Rx produce and consume on different threads

2019-07-21 12:36发布

问题:

I have tried to simplify my issue by a sample code here. I have a producer thread constantly pumping in data and I am trying to batch it with a time delay between batches so that the UI has time to render it. But the result is not as expected, the produce and consumer seems to be on the same thread.

I don't want the batch buffer to sleep on the thread that is producing. Tried SubscribeOn did not help much. What am I doing wrong here, how do I get this to print different thread Ids on producer and consumer thread.

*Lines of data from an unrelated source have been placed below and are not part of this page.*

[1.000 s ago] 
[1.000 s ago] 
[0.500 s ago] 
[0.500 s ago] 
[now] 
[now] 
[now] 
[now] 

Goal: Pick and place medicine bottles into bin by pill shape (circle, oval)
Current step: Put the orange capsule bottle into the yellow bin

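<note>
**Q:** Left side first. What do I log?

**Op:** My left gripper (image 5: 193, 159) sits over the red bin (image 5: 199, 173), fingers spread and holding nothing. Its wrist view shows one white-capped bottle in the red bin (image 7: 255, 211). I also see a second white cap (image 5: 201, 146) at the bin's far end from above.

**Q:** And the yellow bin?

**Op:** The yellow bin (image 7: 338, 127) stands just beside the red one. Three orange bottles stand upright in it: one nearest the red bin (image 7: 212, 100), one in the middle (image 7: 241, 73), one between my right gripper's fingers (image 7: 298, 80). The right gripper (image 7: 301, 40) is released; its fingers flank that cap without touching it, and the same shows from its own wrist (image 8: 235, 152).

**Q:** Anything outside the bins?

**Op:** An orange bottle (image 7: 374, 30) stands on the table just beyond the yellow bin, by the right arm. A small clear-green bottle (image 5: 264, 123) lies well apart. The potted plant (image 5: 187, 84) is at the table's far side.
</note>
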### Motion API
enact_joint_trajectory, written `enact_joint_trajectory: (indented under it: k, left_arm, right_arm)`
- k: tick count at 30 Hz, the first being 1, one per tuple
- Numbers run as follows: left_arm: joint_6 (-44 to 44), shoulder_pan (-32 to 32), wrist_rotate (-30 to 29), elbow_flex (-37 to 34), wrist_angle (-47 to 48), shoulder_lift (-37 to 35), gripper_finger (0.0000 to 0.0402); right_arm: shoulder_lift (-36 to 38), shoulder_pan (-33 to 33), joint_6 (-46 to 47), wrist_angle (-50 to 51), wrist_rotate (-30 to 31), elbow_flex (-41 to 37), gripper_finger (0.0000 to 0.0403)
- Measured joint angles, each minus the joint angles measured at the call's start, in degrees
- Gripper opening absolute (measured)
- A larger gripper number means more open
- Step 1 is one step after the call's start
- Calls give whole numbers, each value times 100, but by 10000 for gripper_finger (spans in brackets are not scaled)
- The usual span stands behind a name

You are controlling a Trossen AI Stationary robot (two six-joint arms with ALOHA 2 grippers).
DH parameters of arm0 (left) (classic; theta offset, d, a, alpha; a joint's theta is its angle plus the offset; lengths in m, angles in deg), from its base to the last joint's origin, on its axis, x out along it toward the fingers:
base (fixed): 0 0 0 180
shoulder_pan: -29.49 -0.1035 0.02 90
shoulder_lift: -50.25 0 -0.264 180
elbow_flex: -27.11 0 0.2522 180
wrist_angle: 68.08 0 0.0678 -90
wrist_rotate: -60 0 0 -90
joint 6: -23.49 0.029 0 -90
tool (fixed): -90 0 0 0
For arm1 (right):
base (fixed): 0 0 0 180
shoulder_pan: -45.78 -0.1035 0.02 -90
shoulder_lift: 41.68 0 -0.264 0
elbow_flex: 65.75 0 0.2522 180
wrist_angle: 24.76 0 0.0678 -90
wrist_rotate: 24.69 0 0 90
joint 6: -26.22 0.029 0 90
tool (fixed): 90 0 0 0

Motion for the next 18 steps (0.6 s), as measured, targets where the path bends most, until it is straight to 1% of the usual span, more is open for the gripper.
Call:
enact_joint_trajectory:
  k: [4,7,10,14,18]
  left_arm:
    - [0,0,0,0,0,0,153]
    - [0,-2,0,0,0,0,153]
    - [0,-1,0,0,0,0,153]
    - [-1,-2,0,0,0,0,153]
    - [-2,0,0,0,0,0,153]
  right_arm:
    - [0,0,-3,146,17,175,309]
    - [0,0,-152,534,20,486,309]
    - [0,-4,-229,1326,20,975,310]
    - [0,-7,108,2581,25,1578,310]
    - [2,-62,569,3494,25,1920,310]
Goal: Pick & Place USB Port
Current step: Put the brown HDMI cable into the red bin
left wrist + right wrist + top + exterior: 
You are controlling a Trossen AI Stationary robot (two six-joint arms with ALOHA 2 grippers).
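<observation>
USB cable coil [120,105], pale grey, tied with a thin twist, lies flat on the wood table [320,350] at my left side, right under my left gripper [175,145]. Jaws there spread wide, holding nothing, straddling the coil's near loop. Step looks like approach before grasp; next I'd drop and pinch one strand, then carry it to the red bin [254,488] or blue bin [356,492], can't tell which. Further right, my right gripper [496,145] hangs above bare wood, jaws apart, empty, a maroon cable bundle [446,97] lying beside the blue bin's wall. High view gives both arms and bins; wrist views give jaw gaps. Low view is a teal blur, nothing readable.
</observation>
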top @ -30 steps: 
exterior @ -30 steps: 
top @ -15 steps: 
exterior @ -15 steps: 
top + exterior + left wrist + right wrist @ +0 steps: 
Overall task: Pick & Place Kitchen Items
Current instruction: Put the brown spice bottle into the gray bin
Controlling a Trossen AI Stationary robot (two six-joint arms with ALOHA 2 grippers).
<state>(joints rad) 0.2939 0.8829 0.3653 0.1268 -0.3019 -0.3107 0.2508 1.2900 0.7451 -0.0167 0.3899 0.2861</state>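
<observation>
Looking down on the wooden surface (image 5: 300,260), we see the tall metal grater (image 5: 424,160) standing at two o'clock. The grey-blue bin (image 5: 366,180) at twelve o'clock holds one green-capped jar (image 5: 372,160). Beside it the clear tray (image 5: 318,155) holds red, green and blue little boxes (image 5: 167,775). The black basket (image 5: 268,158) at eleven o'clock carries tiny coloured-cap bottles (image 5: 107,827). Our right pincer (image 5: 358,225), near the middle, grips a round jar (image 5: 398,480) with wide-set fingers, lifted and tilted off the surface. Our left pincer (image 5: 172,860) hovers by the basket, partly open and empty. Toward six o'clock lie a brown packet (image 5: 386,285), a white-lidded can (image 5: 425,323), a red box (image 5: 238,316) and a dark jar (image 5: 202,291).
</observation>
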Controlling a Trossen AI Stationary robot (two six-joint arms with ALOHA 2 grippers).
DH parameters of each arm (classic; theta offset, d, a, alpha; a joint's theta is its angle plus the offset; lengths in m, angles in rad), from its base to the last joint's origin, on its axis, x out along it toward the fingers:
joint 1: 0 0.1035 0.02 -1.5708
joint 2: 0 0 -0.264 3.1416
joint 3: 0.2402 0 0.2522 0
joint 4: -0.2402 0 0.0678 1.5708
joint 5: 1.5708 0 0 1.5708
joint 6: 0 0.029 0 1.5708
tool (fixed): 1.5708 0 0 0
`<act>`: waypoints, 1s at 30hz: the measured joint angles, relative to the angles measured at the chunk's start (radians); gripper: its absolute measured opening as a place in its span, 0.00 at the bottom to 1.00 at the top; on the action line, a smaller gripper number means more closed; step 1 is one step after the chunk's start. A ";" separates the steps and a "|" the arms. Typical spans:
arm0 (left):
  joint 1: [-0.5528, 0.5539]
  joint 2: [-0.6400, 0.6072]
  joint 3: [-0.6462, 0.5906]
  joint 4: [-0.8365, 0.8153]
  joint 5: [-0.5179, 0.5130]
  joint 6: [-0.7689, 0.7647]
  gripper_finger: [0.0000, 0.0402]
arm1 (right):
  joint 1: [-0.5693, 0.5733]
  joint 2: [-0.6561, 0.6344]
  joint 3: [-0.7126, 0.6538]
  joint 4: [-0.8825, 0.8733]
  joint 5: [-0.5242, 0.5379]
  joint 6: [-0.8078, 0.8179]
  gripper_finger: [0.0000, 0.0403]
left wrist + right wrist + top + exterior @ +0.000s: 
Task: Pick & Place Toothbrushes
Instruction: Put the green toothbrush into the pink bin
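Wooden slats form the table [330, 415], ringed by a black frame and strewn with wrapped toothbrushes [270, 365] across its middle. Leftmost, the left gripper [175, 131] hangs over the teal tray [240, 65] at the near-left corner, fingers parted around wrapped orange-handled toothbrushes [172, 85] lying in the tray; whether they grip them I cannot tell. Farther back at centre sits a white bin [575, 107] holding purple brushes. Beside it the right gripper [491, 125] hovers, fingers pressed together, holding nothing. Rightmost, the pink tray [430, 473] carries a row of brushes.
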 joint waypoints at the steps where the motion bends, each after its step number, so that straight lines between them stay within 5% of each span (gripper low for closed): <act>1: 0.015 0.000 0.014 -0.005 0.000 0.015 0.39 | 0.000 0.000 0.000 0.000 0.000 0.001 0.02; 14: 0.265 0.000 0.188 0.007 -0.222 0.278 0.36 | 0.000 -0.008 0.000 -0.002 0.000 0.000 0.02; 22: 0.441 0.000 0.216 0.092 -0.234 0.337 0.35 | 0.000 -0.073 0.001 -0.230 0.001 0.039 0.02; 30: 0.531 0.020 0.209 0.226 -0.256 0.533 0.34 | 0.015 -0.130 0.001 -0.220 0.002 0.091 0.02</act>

static void Main(string[] args)
{
    var stream = new ReplaySubject<int>();

    Task.Factory.StartNew(() =>
    {
        int seed = 1;
        while (true)
        {
            Console.WriteLine("Thread {0} Producing {1}",
                Thread.CurrentThread.ManagedThreadId, seed);

            stream.OnNext(seed);
            seed++;

            Thread.Sleep(TimeSpan.FromMilliseconds(500));
         }
    });

    stream.Buffer(5).Do(x =>
    {
        Console.WriteLine("Thread {0} sleeping to create time gap between batches",
            Thread.CurrentThread.ManagedThreadId);

        Thread.Sleep(TimeSpan.FromSeconds(2));
    })
    .SubscribeOn(NewThreadScheduler.Default).Subscribe(items =>
    {
        foreach (var item in items)
        {
            Console.WriteLine("Thread {0} Consuming {1}",
                Thread.CurrentThread.ManagedThreadId, item);
        }
    });
    Console.Read();
}

回答1:

Understanding the difference between ObserveOn and SubscribeOn is key here. See - ObserveOn and SubscribeOn - where the work is being done for an in depth explanation of these.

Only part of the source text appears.